Democrats Press Republicans To Unlock Food Stamps Funds, Vote on Bipartisan SNAP Bill Before 40 Million Lose Benefits
The opposition party is demanding that the secretary of agriculture use money appropriated by Congress, as well as the president’s tariff revenue, to keep children fed.

Democrats in Congress are pressing their Republican colleagues to force the Trump administration to disperse funds for the Supplemental Nutrition Assistance Program, more commonly known as SNAP or food stamps. The Trump administration has more than $5 billion in an emergency fund to keep the program running after the scheduled expiration date on Saturday.
Senate Democrats have for nearly a month been blocking a clean funding bill which would have kept the government open through November 21. They say that — like with past budget bills — there needs to be a bipartisan negotiation on key issues like health care and Congress’s appropriations powers. Republicans, in turn, say they want the clean extension of funding in order to let that process play out.
The most recent victim of the shutdown — after the administration’s attempts to fire federal employees and ground stops at major airports started occurring — is SNAP. The Department of Agriculture says it will not be able to keep it funded past November 1. The department estimates that 42 million people across 22 million households will lose access to benefits this weekend.
“Senate Democrats built much of their identity on being the party of ‘helping the helpless,’” agriculture secretary Brooke Rollins wrote in a Newsweek opinion piece on Tuesday. “Now they are failing those very people, among millions of others, each reliant on a functioning U.S. government.”

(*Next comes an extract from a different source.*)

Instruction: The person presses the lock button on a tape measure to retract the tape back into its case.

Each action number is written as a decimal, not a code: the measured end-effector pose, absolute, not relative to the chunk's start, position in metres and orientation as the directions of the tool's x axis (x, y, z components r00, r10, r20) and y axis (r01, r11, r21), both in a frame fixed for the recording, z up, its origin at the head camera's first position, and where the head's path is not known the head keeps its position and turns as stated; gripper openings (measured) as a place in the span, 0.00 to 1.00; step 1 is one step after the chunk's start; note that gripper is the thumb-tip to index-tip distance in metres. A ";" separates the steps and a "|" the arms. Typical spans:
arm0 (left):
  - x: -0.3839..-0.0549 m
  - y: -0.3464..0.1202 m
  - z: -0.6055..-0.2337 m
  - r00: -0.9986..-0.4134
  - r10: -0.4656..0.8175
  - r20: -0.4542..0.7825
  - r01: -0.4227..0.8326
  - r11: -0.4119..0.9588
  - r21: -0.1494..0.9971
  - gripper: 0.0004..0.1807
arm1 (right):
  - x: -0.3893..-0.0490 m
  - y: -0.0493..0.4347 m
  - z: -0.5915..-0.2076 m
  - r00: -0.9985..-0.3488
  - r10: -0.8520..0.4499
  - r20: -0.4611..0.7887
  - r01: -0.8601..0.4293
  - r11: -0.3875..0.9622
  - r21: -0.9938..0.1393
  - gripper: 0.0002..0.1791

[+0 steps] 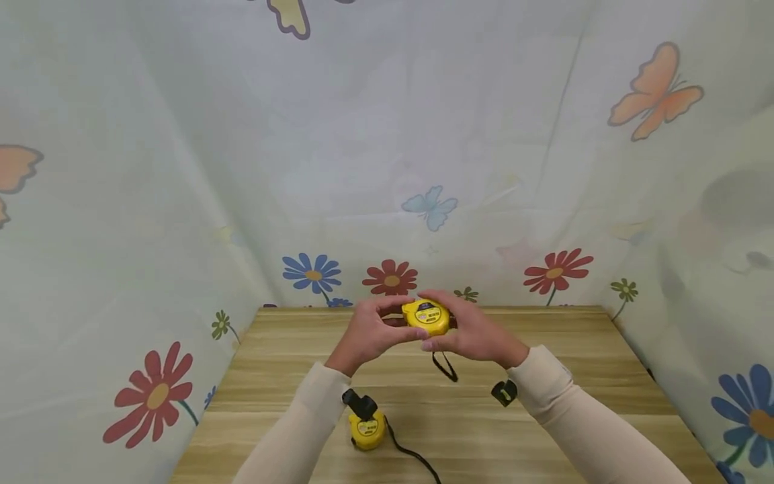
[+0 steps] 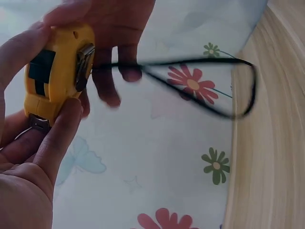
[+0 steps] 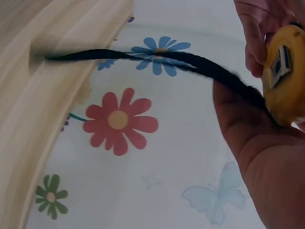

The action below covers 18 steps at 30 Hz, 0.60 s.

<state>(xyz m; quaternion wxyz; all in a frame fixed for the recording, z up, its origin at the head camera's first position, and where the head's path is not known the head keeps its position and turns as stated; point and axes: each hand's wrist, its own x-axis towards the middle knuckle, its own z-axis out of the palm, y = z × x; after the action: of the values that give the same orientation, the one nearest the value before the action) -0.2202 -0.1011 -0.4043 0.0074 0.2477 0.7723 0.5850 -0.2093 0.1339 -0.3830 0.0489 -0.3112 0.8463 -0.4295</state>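
Observation:
A yellow tape measure (image 1: 428, 318) is held up above the table between both hands. My left hand (image 1: 373, 334) grips its left side, fingers at the top and thumb below. My right hand (image 1: 474, 334) holds the right side, its thumb at the lower edge. In the left wrist view the case (image 2: 62, 71) shows a metal belt clip (image 2: 84, 66) and the small metal tape end at the case's far end. A black wrist strap (image 3: 205, 64) hangs from it in a loop, blurred at its tip in the right wrist view.
A second yellow tape measure (image 1: 367, 438) lies on the wood-grain table (image 1: 484, 444), partly behind the left wrist's black camera mount (image 1: 361, 405). Its black cord (image 1: 417, 456) trails toward the front edge. A pale curtain (image 1: 363, 134) printed with flowers and butterflies surrounds the table's back and sides.

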 end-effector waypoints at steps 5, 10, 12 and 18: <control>-0.215 -0.104 -0.422 -0.883 0.413 0.223 0.320 0.182 0.930 0.31 | -0.207 0.141 -0.401 -0.774 -0.600 0.201 -0.528 0.436 -0.729 0.41; -0.209 -0.100 -0.448 -0.881 0.445 0.159 0.271 0.200 0.942 0.33 | -0.200 0.147 -0.421 -0.730 -0.635 0.252 -0.623 0.467 -0.628 0.37; -0.207 -0.098 -0.460 -0.875 0.465 0.139 0.261 0.211 0.942 0.33 | -0.196 0.149 -0.430 -0.730 -0.643 0.232 -0.622 0.485 -0.615 0.37; -0.202 -0.090 -0.490 -0.835 0.543 0.090 0.283 0.282 0.917 0.30 | -0.180 0.152 -0.462 -0.791 -0.600 0.121 -0.537 0.585 -0.608 0.38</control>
<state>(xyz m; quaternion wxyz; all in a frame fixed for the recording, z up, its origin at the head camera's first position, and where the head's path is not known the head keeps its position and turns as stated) -0.2021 -0.0902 -0.4896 0.1206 0.2607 0.7916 0.5393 -0.1803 0.1521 -0.4617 0.0484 -0.3196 0.8889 -0.3245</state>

Democrats, however, insist that Ms. Rollins can use the emergency fund established by Congress to continue paying states for their respective SNAP bureaus. They also say Mr. Trump can use his tariff revenue to make the program whole.

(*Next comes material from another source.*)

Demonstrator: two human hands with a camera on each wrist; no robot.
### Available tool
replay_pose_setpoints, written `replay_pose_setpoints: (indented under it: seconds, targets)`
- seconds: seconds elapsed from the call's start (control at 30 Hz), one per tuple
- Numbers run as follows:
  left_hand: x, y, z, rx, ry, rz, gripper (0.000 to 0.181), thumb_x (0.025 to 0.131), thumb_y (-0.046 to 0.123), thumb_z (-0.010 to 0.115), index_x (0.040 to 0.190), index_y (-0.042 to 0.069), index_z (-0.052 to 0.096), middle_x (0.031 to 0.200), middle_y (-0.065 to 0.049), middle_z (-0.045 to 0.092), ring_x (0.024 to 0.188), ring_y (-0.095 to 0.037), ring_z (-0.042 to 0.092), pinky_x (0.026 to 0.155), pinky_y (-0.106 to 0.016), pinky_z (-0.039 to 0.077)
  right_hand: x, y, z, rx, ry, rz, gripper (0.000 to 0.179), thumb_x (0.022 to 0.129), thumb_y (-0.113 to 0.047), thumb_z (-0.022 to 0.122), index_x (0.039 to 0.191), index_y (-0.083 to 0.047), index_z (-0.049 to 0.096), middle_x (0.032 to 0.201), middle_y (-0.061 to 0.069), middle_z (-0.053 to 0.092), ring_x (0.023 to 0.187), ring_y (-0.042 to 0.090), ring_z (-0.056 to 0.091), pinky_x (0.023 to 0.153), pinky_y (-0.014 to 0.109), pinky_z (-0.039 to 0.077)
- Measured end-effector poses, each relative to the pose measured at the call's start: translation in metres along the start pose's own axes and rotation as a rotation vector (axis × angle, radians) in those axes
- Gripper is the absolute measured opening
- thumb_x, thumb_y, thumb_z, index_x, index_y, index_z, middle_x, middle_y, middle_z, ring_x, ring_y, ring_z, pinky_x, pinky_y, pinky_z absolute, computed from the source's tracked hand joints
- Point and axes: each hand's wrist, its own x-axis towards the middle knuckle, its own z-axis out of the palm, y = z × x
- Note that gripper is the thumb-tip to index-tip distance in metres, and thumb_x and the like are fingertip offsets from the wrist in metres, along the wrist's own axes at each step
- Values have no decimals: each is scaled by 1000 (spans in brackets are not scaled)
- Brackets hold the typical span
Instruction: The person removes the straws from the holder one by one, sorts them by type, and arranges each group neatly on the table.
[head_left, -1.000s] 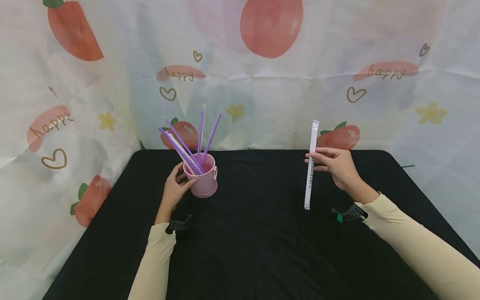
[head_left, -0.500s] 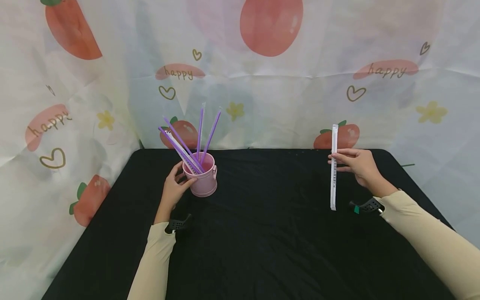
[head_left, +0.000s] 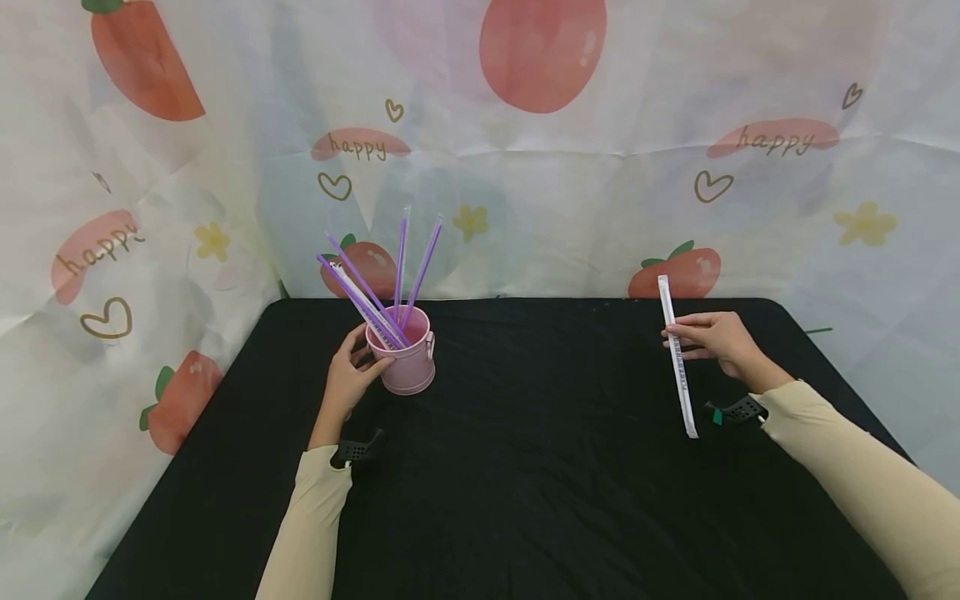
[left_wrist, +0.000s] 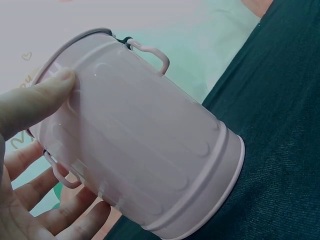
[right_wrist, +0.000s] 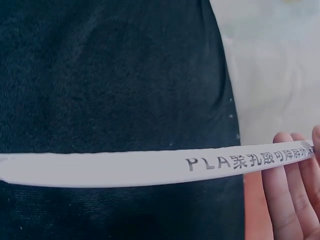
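Note:
On the left of the table stands a small pink bucket (head_left: 407, 371) with little side handles. Several purple straws (head_left: 424, 271) lean out of it, along with a white paper-wrapped one. My left hand (head_left: 348, 379) grips the bucket's left side; in the left wrist view the thumb (left_wrist: 55, 87) presses the wall near the rim, with the fingers round the other side. Over on the right, my right hand (head_left: 716, 337) pinches a white paper-wrapped straw (head_left: 681, 379) near its upper part. The straw tilts, its lower end to the right. Printed lettering shows on the wrapper (right_wrist: 125, 167) in the right wrist view.
A black cloth (head_left: 517, 467) covers the table. Behind and to the left hangs a pale curtain (head_left: 540, 208) with fruit prints, close to the table's far edge. A dark strap (head_left: 738, 411) sits at the right wrist, another strap (head_left: 358, 448) at the left.
My right hand has moved right with the wrapped straw, then slightly lower. The straw has gone from nearly upright to tilted. The left hand and bucket have stayed put.

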Motion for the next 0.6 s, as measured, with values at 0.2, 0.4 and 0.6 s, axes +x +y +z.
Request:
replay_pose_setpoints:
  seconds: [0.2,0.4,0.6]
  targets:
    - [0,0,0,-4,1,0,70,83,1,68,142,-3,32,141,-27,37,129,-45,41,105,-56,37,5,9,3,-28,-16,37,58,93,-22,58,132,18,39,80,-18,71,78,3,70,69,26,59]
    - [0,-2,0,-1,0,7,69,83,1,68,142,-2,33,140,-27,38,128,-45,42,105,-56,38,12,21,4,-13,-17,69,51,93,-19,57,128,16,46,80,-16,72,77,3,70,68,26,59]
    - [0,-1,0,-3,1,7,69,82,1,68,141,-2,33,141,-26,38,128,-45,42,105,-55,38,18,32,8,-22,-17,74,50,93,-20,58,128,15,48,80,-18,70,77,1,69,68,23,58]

“We are here today to send a very loud and a very clear message to President Trump: Obey the law!” Senator Bernie Sanders told reporters at a press conference on Wednesday. “Do not let children in America … go hungry. Do not go down as the first president in American history to manufacture a hunger crisis.”
“Release these funds,” Mr. Sanders declared.
A spokesman for Ms. Rollins did not immediately respond to a request for comment. During an interview with Fox News on Tuesday, however, Ms. Rollins said her department does “not have” the money needed to keep the program funded.
Senate Democrats at the press conference Wednesday pointed to a now-deleted plan which was originally posted to the Department of Agriculture’s website declaring that the federal government could make sure states were paid for their SNAP expenditures.
In March, as part of the previous government funding deal, Congress appropriated a $6 billion contingency fund for the program. According to a lawsuit filed by more than 20 states on Tuesday demanding that the administration release SNAP money, there are between $5 billion and $6 billion left in that fund that can be released.
If the funds do lapse, it would be the first time since SNAP was established by President Franklin Delano Roosevelt that the federal government would not be able to pay its obligations for food stamps.
A small band of Republicans have already introduced their own bill, authored by Senator Josh Hawley, to keep SNAP fully funded through the shutdown. Including Mr. Hawley, 11 GOP senators are signed on to that bill.
Senator Ben Ray Luján, a Democrat, introduced legislation to fund both SNAP and the Women, Infants, and Children nutrition program. On Wednesday, he called on Republicans to put Mr. Hawley’s bill on the floor to keep SNAP funded, at the very least.
“Funding for SNAP has never lapsed in the history of the United States. Last shutdown under President Trump, they found a way to use this money,” Mr. Luján said, calling the current administration’s claim that funds are unavailable, “bulls–t.”
Democrats have pointed to comments made by Mr. Trump’s agriculture secretary during his first term, Sonny Perdue, who made sure SNAP was fully funded despite that shutdown lasting for 35 days. During his press conference with Mr. Luján, Senator Chuck Schumer had a Twitter post from Mr. Perdue in 2019 when the then-agriculture secretary announced that the program would be funded despite that shutdown.
“Mr. Luján went to the Senate floor just hours later to ask unanimous consent that his bill to fund SNAP and the WIC program be funded.” The majority leader, Senator John Thune, objected to that move on the grounds that Democrats should simply fund the government. At times, Mr. Thune — who typically maintains a level head — was screaming.
“Let me just point out, if I might, that we are 29 days into a Democrat shutdown,” Mr. Thune said. “SNAP recipients shouldn’t go without food. People should be getting paid in this country, and we’ve tried to do that 13 times! You’ve voted no 13 times!”
“There are people who are running out of money!” the South Dakota senator yelled at his colleague. “What Democrats are doing here [is] they’re making plans to keep the shutdown going.”